March's cruelest initials:

NIT.

UH was supposed to be past this point, with all the momentum left over from last year's corner-turning team, with all those wins over Tulsa, with those WAC tournament titles, with four starters back and a great recruiting class to fill all the holes.

But no.

This turned out to be a good team, with nothing special about it. (Good manners are nice. But they don't count.) These guys lost seemingly easy ones, they talked openly about the woes of the road. Riley Wallace said he had no depth.

The guys who had been so good when he signed them, in preseason drills, watched games in warm-ups.

Carl English was a nice scorer, but no Savo. Haim Shimonovich, the man from the Middle East, had other things to worry about besides basketball. Not that you could blame him. Not this year, not now.

Did UH miss Scott Rigot? Hawaii missed everything about last season.

It became painfully obvious as the year went on.

This team just didn't have "it."

These guys can't dance.

There are times when the NIT is a good thing. When your program is on the way up, and this would be an accomplishment, and it's a joy just to keep playing.

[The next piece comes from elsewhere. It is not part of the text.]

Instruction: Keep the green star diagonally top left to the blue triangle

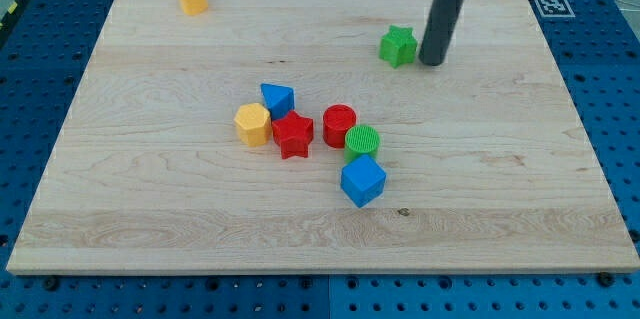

This NIT is the other kind, the last chance to salvage a season. It wasn't a bad year, but a disappointing one. This 18-11 season will look good in the books, in the years to come. But today it is weighted by what might have been. This is an NIT on the way down.

Still, it's a good sign that the guys voted to go, to get back on that plane, back on the road. It says they still want to play. You don't turn around and make that trip again if your heart isn't in it. Can the Rainbows beat UNLV? They can. They could have beaten everyone on the schedule. They just didn't.

Elsewhere, throughout the land, Cinderellas will show up at the ball, beautiful in pumpkin coaches. The Rainbows arrived exhausted, shuffling off that transpacific flight once more. It's past midnight for them. The NIT always is.